Confocal micrographs illustrating live (green) and dead (red) NG108-15 neuronal cells cultured on: (A) P(3HO) films; (B) P(3HO-co-3HD) films; (C) P(3HO-co-3HD-co-3HDD) films; (D) P(3HB) films; (E) PLLA films; (F) PCL films and (G) TCP control. Scale bar =100 μm. (H) Number of live cells versus dead cells per sample (mean ± SD, n = 3 independent experiments; *P < 0.05, and **P < 0.01) and (I) live cell viability as a percentage of live cells over total number of cells (mean ± SD, n = 3 independent experiments; P < 0.05) [24, 27].
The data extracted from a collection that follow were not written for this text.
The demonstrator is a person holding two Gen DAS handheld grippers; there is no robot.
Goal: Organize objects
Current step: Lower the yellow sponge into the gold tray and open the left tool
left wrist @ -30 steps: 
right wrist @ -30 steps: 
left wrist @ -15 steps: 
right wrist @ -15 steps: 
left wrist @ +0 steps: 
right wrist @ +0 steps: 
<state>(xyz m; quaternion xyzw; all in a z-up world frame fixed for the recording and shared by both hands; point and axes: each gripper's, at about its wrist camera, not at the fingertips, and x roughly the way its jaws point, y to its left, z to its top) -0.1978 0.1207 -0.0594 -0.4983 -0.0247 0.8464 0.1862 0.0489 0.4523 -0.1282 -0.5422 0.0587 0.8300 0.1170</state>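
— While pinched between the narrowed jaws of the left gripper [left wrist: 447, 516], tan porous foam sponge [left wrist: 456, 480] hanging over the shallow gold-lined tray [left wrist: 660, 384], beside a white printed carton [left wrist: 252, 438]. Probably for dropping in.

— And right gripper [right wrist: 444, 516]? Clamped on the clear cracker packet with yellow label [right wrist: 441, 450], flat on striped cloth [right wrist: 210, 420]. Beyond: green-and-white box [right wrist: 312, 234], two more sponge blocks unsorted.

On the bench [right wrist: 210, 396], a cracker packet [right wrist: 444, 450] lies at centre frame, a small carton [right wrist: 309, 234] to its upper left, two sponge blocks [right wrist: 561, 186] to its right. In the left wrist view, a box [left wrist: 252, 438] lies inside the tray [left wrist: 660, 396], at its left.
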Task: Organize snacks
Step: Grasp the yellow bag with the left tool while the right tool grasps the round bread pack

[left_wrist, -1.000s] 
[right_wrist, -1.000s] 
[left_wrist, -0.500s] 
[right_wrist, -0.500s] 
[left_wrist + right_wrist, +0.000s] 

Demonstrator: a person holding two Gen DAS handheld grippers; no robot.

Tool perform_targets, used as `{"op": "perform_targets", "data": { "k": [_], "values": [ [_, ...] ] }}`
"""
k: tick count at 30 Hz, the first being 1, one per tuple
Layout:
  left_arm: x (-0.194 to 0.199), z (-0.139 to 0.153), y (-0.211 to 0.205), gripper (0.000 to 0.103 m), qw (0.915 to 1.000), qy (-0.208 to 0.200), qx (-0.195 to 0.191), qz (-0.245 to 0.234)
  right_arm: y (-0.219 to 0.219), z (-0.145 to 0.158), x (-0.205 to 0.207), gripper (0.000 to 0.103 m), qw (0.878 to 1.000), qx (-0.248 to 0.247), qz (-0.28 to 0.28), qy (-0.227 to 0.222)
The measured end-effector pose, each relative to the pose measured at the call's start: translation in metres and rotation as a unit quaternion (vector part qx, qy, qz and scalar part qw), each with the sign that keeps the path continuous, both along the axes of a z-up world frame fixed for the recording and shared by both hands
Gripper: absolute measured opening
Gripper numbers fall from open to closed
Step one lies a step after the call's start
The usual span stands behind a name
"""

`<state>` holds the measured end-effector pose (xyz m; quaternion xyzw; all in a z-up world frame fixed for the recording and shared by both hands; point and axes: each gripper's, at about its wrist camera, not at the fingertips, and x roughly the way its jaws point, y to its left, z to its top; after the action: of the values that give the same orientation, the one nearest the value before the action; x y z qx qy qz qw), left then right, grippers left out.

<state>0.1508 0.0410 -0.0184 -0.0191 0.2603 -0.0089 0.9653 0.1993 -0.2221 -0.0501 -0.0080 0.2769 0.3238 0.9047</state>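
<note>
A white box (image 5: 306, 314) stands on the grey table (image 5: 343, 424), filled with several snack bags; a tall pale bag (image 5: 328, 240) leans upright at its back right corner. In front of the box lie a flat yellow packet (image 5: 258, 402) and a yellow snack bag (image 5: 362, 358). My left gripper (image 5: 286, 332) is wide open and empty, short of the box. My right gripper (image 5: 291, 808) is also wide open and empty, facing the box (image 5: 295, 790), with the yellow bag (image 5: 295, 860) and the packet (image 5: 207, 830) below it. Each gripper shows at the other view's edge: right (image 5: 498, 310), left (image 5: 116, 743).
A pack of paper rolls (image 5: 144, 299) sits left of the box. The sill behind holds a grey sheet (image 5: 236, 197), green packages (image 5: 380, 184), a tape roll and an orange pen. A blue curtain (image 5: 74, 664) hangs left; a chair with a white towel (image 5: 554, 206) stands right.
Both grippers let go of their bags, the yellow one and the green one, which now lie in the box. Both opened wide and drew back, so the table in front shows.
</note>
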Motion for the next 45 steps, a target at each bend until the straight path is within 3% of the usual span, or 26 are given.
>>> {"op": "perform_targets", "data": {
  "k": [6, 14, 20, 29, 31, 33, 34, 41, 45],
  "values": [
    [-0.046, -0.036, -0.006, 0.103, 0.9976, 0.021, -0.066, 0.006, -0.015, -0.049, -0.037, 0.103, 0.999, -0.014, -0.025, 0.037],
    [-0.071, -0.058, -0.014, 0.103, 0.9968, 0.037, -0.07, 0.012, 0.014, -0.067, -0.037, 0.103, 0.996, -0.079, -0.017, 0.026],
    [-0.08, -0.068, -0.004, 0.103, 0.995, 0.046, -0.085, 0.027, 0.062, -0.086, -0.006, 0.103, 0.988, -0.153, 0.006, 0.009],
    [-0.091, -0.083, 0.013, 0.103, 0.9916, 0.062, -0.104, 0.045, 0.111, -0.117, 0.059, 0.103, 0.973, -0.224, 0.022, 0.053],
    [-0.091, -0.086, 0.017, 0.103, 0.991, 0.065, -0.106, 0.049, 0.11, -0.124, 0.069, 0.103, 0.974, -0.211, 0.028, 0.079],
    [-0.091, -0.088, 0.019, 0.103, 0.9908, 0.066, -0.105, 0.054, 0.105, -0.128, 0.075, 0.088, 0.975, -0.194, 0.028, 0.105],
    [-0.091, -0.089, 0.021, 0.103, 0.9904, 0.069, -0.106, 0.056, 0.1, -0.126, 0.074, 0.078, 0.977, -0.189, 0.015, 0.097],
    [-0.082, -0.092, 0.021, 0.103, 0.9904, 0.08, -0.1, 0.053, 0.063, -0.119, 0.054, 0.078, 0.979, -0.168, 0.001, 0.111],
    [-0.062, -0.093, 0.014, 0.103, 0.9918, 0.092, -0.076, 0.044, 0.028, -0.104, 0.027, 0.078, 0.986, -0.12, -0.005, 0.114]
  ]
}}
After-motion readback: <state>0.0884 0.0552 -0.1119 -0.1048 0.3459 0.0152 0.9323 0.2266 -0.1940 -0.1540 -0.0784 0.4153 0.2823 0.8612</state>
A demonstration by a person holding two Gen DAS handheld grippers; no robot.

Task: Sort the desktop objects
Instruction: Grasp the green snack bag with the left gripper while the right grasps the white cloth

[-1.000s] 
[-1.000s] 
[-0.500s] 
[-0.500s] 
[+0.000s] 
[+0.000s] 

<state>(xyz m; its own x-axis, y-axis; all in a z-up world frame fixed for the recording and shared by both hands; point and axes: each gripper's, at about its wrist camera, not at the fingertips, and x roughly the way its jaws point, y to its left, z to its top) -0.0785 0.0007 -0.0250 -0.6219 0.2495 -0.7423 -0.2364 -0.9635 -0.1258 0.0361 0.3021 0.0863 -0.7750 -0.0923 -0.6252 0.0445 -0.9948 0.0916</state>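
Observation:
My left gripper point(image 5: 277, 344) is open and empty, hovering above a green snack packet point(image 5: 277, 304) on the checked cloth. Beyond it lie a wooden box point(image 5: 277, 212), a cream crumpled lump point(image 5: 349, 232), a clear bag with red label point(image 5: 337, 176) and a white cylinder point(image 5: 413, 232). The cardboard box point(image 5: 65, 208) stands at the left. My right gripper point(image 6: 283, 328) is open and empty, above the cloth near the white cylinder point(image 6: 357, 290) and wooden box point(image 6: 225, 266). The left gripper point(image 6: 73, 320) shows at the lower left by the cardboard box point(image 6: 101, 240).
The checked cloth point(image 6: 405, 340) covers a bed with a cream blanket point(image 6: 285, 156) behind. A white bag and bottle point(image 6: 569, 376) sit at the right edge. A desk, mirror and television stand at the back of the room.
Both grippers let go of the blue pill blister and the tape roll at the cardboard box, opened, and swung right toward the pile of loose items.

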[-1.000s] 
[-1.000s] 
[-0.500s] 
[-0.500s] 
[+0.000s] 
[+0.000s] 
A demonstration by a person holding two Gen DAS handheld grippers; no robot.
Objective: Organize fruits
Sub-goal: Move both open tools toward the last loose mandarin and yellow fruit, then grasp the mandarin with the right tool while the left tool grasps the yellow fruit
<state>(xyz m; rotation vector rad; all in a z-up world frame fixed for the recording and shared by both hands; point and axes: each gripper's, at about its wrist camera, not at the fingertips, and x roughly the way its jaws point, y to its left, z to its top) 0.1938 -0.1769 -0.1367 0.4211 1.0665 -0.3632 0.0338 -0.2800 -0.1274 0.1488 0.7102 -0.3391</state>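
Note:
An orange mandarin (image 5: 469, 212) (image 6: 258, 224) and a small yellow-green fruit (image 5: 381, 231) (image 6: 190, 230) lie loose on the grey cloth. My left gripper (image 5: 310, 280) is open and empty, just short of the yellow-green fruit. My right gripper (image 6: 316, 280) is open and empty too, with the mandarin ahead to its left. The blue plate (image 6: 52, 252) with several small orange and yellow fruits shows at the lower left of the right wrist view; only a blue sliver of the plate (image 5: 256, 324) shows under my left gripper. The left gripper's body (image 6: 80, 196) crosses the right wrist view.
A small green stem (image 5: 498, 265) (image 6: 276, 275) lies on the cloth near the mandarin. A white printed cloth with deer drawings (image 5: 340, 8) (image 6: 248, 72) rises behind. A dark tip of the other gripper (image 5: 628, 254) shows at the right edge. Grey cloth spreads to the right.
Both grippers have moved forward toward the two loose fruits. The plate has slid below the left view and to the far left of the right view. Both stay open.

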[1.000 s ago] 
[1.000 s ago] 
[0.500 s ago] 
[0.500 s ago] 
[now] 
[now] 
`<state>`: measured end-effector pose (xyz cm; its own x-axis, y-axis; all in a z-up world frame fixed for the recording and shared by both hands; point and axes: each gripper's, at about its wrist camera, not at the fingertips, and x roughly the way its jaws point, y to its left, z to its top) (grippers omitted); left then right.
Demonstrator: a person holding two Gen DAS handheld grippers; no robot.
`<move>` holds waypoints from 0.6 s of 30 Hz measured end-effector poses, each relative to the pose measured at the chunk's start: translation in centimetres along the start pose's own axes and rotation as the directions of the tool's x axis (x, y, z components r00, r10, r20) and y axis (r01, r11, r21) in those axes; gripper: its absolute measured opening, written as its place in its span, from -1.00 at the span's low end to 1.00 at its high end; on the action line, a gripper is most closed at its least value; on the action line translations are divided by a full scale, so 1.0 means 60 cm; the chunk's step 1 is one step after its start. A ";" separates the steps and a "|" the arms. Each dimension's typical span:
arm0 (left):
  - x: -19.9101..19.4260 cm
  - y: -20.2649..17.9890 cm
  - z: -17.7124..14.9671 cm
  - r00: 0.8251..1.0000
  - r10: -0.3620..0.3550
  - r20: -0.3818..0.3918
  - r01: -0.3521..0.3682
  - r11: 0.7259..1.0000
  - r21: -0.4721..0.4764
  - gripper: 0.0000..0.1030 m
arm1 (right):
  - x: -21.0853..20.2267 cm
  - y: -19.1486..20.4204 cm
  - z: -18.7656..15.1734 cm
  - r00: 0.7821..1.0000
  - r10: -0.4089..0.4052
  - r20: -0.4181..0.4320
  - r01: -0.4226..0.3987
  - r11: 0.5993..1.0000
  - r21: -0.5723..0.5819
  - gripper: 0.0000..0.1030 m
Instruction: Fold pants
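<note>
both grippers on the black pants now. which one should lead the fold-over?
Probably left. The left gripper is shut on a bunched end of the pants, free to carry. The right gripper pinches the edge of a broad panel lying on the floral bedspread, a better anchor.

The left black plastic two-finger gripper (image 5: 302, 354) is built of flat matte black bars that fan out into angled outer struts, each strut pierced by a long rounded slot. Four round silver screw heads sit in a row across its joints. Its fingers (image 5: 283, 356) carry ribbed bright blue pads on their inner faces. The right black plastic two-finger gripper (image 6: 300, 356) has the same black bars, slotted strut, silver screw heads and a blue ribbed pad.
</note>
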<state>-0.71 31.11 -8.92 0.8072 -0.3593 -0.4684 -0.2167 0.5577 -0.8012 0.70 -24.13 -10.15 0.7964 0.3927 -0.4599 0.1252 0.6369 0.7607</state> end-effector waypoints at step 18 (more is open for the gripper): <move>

When quantified (Fig. 4H), significantly higher numbers of live cells adhered to P(3HO-co-3HD), P(3HB) and PCL films, 393 ± 510, 409 ± 45 and 401 ± 38 cells, compared to the P(3HO), P(3HO-co-3HD-co-3HDD) and PLLA films, 291 ± 55, 298 ± 46 and 292 ± 48 cells,, respectively. P(3HO-co-3HD) films were superior at supporting NG108-15 neuronal cell adhesion, and maintaining cell growth, compared to the other mcl-PHAs, P(3HO) and P(3HO-co-3HD-co-3HDD). This results in the numbers of live neuronal cells comparable to PCL films, used in FDA-approved NGCs, as well as P(3HB) films. No significant differences were detected between experimental groups and all samples exhibited cell viability above 95%, deeming them biocompatible (Fig. 4I). This indicated that all polymer films promoted neuronal cell viability.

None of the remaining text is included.